A fire last month that consumed a metro Atlanta, Ga., chemical plant burned for at least two hours before checks began for dangerous emissions and four hours before the U.S. Environmental Protection Agency began more extensive testing, according to a newspaper report published Monday.
Officials said they didn’t detect toxic fumes, but experts noted chemicals are most likely to escape when a fire first begins and the delays could have allowed chemicals to escape, The Atlanta Journal-Constitution reported.
“We honestly don’t know what chemicals were released,” said Battalion Chief Scott Demkowski, who coordinated the Cobb County fire department’s hazmat team during the May 23 fire at the Amrep warehouse in Marietta.
In addition, the Atlanta newspaper along with The Marietta Daily Journal reported Monday that officials are investigating a fish kill downstream from the warehouse. Georgia Environmental Protection Division spokesman Kevin Chambers told the Atlanta newspaper that three to five miles of nearby Sope Creek had been contaminated, probably by a combination of plant chemicals and firefighting foam.
Meanwhile, investigators have yet to determine what caused the May 23 fire and have ruled out arson.
“The Amrep facility was full of extremely toxic chemicals, like heptane, sulfuric acid and toluene, all of which are hazardous to our health and become even more dangerous when they catch on fire,” Colleen Kiernan, director of the Sierra Club’s Georgia chapter, said in an email to the Atlanta newspaper. “Right now, we don’t know what happened and whether Marietta residents were exposed to dangerous chemicals.”
The newspaper noted part of the reason air monitoring didn’t start sooner was that firefighters were more worried about nearby heptane and butane pressurized tanks exploding. The fire burned for roughly eight hours with multiple explosions shooting flames hundreds of feet into the air.

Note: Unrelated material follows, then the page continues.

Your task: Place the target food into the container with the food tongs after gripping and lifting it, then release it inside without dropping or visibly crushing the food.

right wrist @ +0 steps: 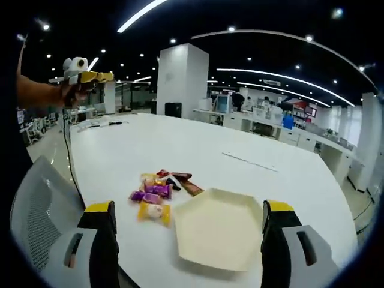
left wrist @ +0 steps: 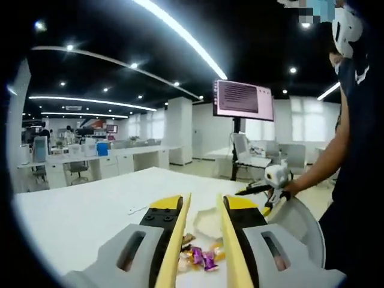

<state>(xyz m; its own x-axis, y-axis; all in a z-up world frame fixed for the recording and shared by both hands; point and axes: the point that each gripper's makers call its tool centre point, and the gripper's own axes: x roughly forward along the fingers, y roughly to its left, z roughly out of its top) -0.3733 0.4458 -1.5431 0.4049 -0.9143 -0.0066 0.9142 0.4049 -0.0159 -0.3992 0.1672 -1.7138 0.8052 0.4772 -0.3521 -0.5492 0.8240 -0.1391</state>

“The EPA and the police department tested and confirmed that the fumes from the fire were not toxic, and we have no reason to believe any differently,” said Bob Collins, vice president of Zep Inc., which bought Amrep in 2010.
Authorities said crews immediately went door-to-door notifying businesses within a mile of the warehouse to evacuate and cleared out a nearby soccer arena and sports fields. Authorities decided not to notify residents in a wider radius of the fire after teams with air monitors didn’t detect a threat two hours after the fire began, the newspaper said.
Stephen Ball, the EPA’s on-scene coordinator, told the newspaper that if toxic substances at the plant had been released, he would have detected them even four hours later. EPA officials said the response time was typical, but others said the best time to start testing is as soon as possible.
“You want to get the measurements very early,” said Albert Moussa, president of BlazeTech Corp., an engineering consulting firm in Massachusetts. “The sooner the better, obviously.”